A recent study showed a potential benefit of including clinical risk factors into a CTG interpretation template [27]. In our study the midwives and physicians classifying CTG were blinded to outcome to eliminate the risk of ascertainment bias [28,29]. Many clinical factors other than the CTG pattern are important for decision making, as well as a physiological understanding of the fetal heart rate changes [30,31], but this was not the focus of our study.
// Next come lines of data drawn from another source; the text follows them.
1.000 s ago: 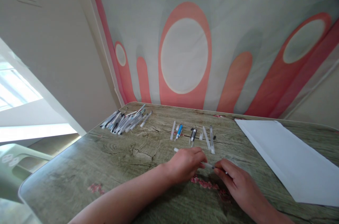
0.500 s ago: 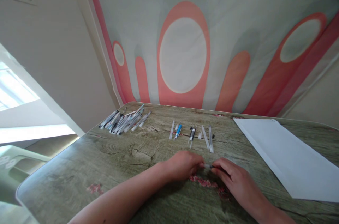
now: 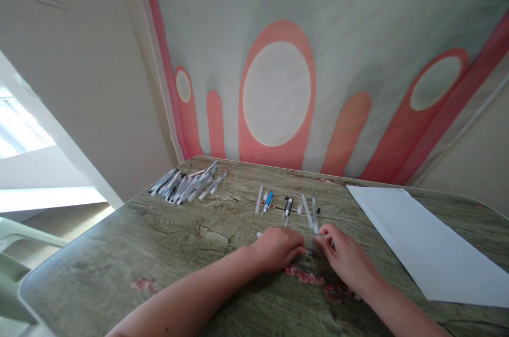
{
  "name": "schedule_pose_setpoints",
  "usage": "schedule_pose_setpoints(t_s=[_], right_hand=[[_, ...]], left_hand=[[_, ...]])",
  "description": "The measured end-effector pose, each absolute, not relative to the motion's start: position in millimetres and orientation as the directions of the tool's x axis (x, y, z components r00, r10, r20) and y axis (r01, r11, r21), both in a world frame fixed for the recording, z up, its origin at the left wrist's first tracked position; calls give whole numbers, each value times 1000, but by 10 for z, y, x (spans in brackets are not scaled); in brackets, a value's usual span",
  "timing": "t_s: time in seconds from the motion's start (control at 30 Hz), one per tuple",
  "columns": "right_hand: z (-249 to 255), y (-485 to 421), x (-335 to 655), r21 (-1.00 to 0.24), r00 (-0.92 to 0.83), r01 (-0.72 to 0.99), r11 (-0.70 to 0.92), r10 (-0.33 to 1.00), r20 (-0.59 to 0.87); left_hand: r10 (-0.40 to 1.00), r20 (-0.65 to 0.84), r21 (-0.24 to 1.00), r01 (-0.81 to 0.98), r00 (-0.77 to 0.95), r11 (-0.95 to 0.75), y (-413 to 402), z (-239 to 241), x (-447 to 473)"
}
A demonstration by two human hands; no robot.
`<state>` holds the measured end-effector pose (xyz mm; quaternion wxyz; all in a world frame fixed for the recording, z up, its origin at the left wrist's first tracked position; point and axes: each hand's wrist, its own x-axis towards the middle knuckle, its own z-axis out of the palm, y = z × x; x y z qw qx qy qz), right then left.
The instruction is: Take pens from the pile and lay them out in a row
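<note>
My left hand (image 3: 278, 248) rests on the wood-patterned table (image 3: 167, 252) with its fingers closed around a clear pen barrel (image 3: 259, 234); one end sticks out at the hand's left and a dark tip shows at its right. My right hand (image 3: 345, 257) lies just right of it, fingers reaching toward a row of loose pen parts (image 3: 288, 203): clear barrels, a blue piece, a black piece. Whether the right hand holds anything I cannot make out.
A pile of several pens (image 3: 186, 184) lies at the table's far left. A white sheet of paper (image 3: 421, 241) covers the right side. A wall hanging with pink and white ovals (image 3: 278, 93) rises behind the table. A pale green chair (image 3: 16, 262) stands at the left.
My right hand has let go of the pen's right end and moved up toward the row of parts. My left hand keeps the barrel. The camera has tilted slightly.
</note>
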<state>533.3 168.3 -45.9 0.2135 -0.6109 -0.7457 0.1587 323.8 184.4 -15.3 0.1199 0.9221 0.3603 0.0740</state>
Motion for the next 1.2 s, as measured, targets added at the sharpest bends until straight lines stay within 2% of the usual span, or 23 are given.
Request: schedule_pose_setpoints(t_s=[0.17, 0.33, 0.47, 0.57, 0.67, 0.87, 1.0, 1.2], right_hand=[[-363, 1857, 5221, -255, -152, 951, 177, 982, 115], [-392, 1870, 5181, -145, -103, 982, 124, 984, 142], [-340, 1949, 5122, -79, -2, 997, 5, 1000, 30], [-276, 2057, 5083, -73, 58, 996, -61, 998, -32], [-212, 2094, 5120, -87, 66, 994, -68, 998, -24], [-118, 1916, 5455, -151, 111, 984, -96, 989, 97], [-199, 1825, 5603, -175, 168, 972, -155, 984, 61], [-358, 1775, 5540, -154, 114, 983, -103, 992, 62]], left_hand=[[709, 92, 291, 662, 700, -691, 1836, -146, 3200], [790, 189, 298, 733, 583, -612, 1916, -155, 3136], [851, 193, 199, 829, 489, -522, 2173, -135, 3232], [869, 129, 121, 863, 477, -491, 2433, -96, 3388], [861, 79, 87, 857, 503, -508, 2626, -83, 3508], [828, 67, 85, 824, 557, -560, 2732, -174, 3559], [798, 64, 88, 793, 600, -603, 2776, -230, 3608], [778, 80, 65, 776, 623, -627, 2845, -292, 3742]])
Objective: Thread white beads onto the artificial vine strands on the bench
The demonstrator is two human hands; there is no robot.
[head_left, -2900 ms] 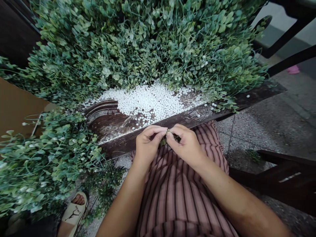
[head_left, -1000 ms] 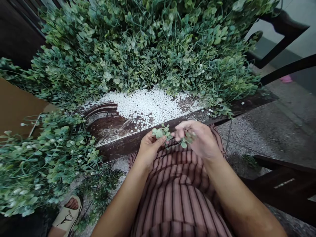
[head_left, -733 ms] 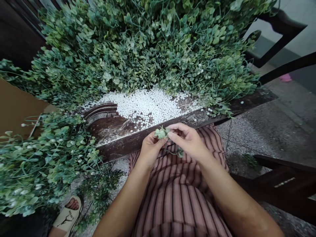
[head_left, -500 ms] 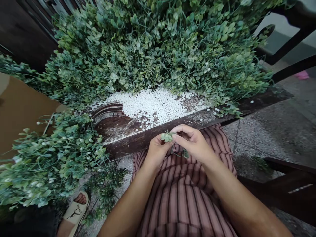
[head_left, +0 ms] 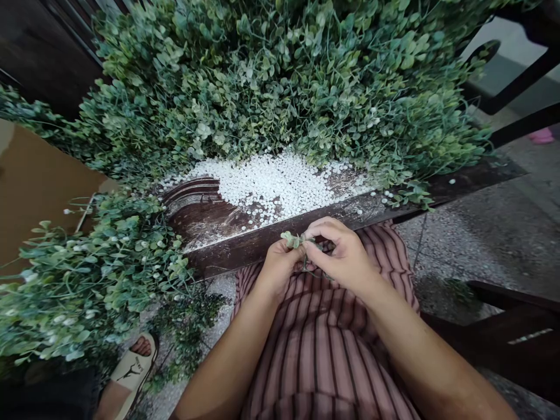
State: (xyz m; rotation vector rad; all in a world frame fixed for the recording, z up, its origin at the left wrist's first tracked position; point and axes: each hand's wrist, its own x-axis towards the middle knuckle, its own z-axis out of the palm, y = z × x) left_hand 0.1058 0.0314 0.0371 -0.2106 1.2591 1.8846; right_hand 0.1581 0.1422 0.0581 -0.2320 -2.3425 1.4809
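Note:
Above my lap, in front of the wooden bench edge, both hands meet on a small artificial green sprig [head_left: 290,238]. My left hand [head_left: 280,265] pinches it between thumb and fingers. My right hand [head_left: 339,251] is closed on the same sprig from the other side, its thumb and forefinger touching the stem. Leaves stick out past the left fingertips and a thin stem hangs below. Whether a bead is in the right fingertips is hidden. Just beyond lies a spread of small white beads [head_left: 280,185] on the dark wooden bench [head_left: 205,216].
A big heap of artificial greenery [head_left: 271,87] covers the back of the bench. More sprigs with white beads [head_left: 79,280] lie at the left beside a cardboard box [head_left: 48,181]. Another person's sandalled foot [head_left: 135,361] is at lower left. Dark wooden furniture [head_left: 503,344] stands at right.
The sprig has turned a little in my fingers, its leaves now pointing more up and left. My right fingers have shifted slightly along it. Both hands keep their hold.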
Of the three studied templates, the SWE-09 is the most demanding for the classification normal, with an upper normal baseline heart rate limit of 150 bpm, a requirement of accelerations, and it limits the acceptance of late or complicated variable decelerations. This may explain the superior sensitivity for acidemia. SWE-17 and FIGO-15 have higher demands for the classification pathological, requiring a minimum duration of repetitive late and complicated variable decelerations, which may explain higher specificity. Further studies of the separate variables included in the templates are planned. We will continue our research with a goal to optimize a template to achieve the highest possible validity in diagnosing fetal hypoxia with CTG.

Conclusion

For FIGO-15 and SWE-17 the sensitivity for pathological patterns to identify neonates with fetal acidosis is considered insufficient. SWE-09 is considered the most discriminatory template during the first stage of labor, combining a high sensitivity and a high specificity for pathological patterns. With the current knowledge, we would recommend adhering to previous guidelines emanating from FIGO guidelines from 1987, until any adjustments have been scientifically evaluated.

Acknowledgements

We gratefully acknowledge all midwives and physicians who classified all these CTG tracings.

Disclosure statement

The authors declare no competing financial interest that have influenced the work reported in this paper. Andreas Herbst has contributed in the development of the Swedish classification systems from 2009 and 2017.

Additional information

Funding

This work was supported by research grants from Region Skåne and funding from LÖF, the national Swedish patient insurance company. The funders played no role in planning or conducting the research or writing of the paper.